Champagne corks popped at New York University's Courant Institute of Mathematical Sciences yesterday as one of its professors, Srinivasa Varadhan, won the Abel Prize, considered the Nobel of mathematics.

It is awarded by the Norwegian Academy of Science and Letters.

"I was shocked," Mr. Varadhan, who won the $850,000 prize, said. His work has become a cornerstone for a great deal of modern probability theory.

He has made key contributions to the theory of large deviations, which explores the precise ways of calculating probabilities of very unlikely conjunctions of events, such as a long string of winning hands at blackjack. His research has implications for quantum theory, statistical physics, population dynamics, econometrics, and traffic engineering, and the way in which the large-scale structure of the universe emerges from the sea of chance small events.

"He has to be considered the leading figure in probability in the second half of the 20th century," a professor at the Massachusetts Institute of Technology, Daniel Stroock, said. His work has involved so-called ruin problems, such as what reserves an insurance company should keep if it encounters a terrible year.

"There are a lot of events with small probability," Mr. Varadhan said. "Sooner or later, one of them will occur. You want to know which one of them will occur first."

In a telephone interview, Mr. Stroock gave the example of an asteroid hitting the Earth and wiping out the planet. He said the chances are very small, but the consequences are so calamitous that one is interested in knowing its probability.

A professor at SUNY New Paltz, Krishnamurthi Ravishankar, stressed Mr. Varadhan's generosity, as did a mathematician at New York University, Gerard Ben Arous, who said Mr. Varadhan is so full of ideas that he can share his knowledge with those who know less.

On this topic, his colleagues roared when the director of the Courant Institute, Leslie Greengard, told the following anecdote: Mr. Stroock recalled a friend once saying that working with the theory of large deviations consisted of two steps. "The first step requires you to prove either the upper or lower bound yourself. The second step requires you to get on the telephone and ask Varadhan how to prove the other bound."

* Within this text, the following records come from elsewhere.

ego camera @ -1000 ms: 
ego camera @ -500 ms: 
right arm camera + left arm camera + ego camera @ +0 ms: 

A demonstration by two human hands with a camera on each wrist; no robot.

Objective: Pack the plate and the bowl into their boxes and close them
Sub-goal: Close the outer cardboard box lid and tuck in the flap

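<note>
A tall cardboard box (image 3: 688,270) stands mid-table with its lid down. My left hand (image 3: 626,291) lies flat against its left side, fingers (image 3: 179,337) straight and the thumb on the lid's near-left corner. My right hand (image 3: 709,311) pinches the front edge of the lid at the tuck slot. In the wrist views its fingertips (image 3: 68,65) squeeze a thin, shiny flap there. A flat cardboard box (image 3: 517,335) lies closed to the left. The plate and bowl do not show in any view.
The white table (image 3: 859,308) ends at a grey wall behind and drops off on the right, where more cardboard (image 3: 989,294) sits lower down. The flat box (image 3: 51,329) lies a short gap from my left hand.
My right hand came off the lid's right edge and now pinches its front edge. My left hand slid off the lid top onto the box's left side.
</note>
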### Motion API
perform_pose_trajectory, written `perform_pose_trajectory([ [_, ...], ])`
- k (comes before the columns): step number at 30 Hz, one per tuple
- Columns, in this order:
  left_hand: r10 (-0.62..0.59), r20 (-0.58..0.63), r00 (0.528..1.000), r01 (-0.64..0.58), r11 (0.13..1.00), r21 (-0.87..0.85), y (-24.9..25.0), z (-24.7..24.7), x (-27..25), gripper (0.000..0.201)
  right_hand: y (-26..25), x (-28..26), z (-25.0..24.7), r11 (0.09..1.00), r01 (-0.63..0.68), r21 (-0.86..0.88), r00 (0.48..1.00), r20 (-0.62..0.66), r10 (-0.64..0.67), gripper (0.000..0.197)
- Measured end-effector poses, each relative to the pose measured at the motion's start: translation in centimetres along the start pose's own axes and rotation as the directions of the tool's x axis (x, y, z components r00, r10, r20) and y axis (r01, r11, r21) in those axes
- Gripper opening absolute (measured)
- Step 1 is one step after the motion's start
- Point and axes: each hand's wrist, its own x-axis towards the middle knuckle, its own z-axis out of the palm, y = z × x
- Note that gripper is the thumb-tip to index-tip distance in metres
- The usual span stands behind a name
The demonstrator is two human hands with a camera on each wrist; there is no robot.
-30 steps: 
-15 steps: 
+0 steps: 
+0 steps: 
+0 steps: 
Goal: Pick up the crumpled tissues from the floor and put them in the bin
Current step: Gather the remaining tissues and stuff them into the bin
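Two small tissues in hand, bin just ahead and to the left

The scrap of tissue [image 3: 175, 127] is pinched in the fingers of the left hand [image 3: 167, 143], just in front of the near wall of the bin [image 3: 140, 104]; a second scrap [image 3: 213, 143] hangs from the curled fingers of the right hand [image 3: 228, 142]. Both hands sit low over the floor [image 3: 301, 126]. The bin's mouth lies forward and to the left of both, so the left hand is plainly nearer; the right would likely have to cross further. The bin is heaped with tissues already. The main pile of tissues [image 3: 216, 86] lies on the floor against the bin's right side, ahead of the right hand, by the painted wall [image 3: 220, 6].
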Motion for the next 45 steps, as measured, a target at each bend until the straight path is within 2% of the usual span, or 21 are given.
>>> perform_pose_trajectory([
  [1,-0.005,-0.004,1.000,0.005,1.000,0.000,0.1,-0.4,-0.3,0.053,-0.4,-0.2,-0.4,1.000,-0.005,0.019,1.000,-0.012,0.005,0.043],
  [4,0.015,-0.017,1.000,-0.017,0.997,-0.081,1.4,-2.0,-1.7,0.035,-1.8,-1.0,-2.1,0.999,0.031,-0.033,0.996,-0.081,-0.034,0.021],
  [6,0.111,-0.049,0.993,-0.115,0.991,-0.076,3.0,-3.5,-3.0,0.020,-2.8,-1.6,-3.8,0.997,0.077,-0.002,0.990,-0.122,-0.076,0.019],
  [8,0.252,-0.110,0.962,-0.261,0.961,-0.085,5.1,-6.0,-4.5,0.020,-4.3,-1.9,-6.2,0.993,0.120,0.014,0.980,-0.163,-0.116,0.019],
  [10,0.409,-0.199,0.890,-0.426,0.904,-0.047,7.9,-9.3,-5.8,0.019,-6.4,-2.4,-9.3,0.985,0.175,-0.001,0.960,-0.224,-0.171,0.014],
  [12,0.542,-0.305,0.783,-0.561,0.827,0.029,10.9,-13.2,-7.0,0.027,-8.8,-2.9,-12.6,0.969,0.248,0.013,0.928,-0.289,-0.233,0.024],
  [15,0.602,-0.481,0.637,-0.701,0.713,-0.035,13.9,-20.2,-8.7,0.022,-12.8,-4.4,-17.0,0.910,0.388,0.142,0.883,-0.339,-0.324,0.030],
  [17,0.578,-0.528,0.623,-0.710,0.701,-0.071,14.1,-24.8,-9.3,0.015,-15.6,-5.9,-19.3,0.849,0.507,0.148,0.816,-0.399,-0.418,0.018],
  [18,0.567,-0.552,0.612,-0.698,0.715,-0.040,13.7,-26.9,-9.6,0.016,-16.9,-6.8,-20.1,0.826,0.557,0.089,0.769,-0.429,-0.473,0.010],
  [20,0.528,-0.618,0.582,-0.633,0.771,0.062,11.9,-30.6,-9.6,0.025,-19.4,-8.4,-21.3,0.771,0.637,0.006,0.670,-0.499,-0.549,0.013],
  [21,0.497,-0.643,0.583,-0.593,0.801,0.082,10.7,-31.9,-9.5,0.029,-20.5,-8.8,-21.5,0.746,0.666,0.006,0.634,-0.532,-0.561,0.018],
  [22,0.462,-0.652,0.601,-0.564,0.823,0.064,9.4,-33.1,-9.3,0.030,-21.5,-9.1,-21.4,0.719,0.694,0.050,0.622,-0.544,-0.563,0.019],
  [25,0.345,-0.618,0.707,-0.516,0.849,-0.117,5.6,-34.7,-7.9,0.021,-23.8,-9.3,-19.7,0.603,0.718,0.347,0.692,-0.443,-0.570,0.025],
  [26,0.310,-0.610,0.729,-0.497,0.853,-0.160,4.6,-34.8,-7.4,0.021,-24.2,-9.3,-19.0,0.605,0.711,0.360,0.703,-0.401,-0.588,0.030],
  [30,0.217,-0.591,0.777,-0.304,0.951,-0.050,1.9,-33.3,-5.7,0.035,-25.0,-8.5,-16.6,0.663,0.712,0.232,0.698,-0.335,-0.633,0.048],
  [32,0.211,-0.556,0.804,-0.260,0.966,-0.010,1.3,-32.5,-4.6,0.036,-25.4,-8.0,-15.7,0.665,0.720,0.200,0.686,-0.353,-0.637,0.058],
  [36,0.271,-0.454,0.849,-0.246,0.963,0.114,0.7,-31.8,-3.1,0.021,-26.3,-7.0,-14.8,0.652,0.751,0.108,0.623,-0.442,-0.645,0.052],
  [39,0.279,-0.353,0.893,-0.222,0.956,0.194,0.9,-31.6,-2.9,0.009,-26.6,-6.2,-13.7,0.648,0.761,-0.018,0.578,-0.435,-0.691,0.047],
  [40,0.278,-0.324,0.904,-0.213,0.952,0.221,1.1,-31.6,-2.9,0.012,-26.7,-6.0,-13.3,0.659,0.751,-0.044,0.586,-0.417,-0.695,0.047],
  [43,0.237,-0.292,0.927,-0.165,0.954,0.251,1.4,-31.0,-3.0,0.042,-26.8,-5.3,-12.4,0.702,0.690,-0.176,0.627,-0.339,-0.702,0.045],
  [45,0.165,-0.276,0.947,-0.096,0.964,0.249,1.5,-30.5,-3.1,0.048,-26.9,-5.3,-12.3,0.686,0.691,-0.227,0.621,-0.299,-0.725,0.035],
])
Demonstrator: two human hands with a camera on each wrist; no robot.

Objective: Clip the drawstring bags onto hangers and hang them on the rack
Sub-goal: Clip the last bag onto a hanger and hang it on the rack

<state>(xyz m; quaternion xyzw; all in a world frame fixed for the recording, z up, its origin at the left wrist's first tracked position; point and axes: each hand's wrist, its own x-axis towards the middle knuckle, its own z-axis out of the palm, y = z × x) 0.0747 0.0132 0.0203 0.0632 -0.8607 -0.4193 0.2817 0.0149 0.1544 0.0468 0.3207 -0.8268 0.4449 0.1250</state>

A professor of mathematics at NYU, Sylvain Cappell, quipped that members of the Courant Institute winning the Abel Prize for the second time in three years is an example of the large deviation in probability for which Mr. Varadhan is getting the award.

Born in India, Mr. Varadhan came to NYU in 1963 as a post-doctoral fellow. His son, Gopal, was killed in the terror attacks of September 11, 2001.